Frederik Pohl, The Boy Who Would Live Forever (2004), a belated fifth novel in the Heechee series. Intelligent and engagingly told, as always, but very much a book of bits. I sensed this even before checking the copyright page to discover that three chunks, with different protagonists, appeared separately as standalone stories. The overall action starts during the time of book two, Beyond the Blue Event Horizon, and fast-forwards through the rest of the sequence and beyond, thanks to familiar time-dilation effects. There are pleasant characters, such as the 'stovemind' AI who finds haute cuisine the best challenge to his vast processing power, and handles mere trifles like military strategy as a sideline (at one stage delegating it to 293 AI sous-chefs). A villain is recycled from earlier in the sequence, and – like other not terribly convincing bad guys in The Annals of the Heechee – is rather too easily disposed of. The universe-killing 'Assassins', sinister but no longer regarded as a menace, make one brief, bodeful appearance and then vanish a little unsatisfactorily from the story. A book of bits.

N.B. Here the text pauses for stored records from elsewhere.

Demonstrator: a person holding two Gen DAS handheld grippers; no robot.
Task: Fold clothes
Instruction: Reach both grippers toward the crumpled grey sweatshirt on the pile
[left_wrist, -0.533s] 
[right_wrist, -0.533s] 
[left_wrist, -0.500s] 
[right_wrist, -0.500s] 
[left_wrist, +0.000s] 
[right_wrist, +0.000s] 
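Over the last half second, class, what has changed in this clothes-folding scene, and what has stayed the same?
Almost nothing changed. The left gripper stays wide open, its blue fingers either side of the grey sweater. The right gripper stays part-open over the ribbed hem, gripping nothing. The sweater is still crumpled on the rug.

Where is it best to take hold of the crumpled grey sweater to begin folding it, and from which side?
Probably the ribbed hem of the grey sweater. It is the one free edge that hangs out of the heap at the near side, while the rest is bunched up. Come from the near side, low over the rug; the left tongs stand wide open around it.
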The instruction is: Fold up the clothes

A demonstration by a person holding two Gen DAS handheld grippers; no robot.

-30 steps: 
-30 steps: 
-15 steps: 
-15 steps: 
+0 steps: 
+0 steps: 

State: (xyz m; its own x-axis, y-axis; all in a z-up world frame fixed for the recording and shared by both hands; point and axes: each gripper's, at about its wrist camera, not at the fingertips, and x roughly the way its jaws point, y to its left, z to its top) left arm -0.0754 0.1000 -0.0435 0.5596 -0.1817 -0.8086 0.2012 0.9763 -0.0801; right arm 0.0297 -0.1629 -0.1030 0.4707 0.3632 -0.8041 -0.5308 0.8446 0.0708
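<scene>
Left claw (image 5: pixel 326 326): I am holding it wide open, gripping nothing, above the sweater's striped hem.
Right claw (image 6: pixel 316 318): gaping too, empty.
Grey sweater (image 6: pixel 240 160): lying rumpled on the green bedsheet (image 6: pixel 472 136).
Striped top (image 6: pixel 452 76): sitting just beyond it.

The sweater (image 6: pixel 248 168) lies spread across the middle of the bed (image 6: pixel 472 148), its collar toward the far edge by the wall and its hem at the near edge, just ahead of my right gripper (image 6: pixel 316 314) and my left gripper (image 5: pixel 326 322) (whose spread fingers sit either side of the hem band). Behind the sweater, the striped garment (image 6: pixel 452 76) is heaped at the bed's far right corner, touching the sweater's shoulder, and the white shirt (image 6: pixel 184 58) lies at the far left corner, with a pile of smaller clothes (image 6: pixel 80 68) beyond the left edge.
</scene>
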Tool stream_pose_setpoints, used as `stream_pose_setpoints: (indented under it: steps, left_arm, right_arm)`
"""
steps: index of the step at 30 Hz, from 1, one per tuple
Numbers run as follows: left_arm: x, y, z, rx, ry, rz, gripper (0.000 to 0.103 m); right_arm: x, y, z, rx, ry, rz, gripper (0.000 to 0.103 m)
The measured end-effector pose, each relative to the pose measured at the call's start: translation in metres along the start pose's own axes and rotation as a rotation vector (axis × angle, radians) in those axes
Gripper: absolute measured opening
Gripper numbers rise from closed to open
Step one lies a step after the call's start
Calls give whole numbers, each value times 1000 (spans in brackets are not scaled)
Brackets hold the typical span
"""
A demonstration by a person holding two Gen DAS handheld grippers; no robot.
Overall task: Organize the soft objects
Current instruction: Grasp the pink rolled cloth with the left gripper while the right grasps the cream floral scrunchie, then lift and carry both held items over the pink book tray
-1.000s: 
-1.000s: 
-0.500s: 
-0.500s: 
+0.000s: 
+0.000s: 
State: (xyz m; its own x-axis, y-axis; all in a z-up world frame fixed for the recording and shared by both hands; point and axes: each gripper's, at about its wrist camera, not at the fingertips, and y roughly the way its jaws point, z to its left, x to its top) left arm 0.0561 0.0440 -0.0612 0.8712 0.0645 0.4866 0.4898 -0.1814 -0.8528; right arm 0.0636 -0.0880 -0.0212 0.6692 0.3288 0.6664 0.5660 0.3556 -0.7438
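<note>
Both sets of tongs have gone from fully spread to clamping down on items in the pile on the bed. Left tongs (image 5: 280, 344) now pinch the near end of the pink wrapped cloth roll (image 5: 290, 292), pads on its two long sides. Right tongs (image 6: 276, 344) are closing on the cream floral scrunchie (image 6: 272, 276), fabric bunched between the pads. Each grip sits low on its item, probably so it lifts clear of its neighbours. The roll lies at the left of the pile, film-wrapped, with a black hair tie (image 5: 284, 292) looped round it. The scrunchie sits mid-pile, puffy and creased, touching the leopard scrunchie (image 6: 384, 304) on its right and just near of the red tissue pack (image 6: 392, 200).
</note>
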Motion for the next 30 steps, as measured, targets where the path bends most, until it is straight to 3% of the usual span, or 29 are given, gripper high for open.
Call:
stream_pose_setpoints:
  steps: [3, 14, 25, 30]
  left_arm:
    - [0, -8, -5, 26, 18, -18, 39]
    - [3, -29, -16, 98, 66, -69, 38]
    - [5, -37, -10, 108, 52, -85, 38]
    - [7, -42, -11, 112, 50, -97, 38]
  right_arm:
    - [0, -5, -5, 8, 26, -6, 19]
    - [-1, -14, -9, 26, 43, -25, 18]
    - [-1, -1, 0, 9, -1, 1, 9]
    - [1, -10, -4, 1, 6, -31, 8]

Peter Weston, With Stars In My Eyes: My Adventures in British Fandom (2004): another NESFA Press publication, marking Peter Weston's 2004 Worldcon appearance as fan guest of honour. It's an engaging fannish autobiography of the Briton who founded the long-running Birmingham (UK) SF Group, chaired the 1979 Worldcon in Brighton, and now manufactures the Hugo trophies. Portions appeared in fanzines which have become hard to find; the cumulative effect, despite occasional sloppy punctuation, is greater than the sum of its parts. Our man's informal but hypnotic way with anecdotes transfers effectively from its normal convention-bar habitat to actual paper, with cartoons, graphics, photos, and an index. Secret histories abound, from the 1963 beginning of sexual intercourse – that is, Westonian fan contact – through youthful indiscretions of future sf notables, to the climactic 1979 Brighton Worldcon. I'd have relished this even without the remarkable (considering how late in the timeline I turned up) number of Langford namechecks. Essential reading for connoisseurs of fandom's chequered history.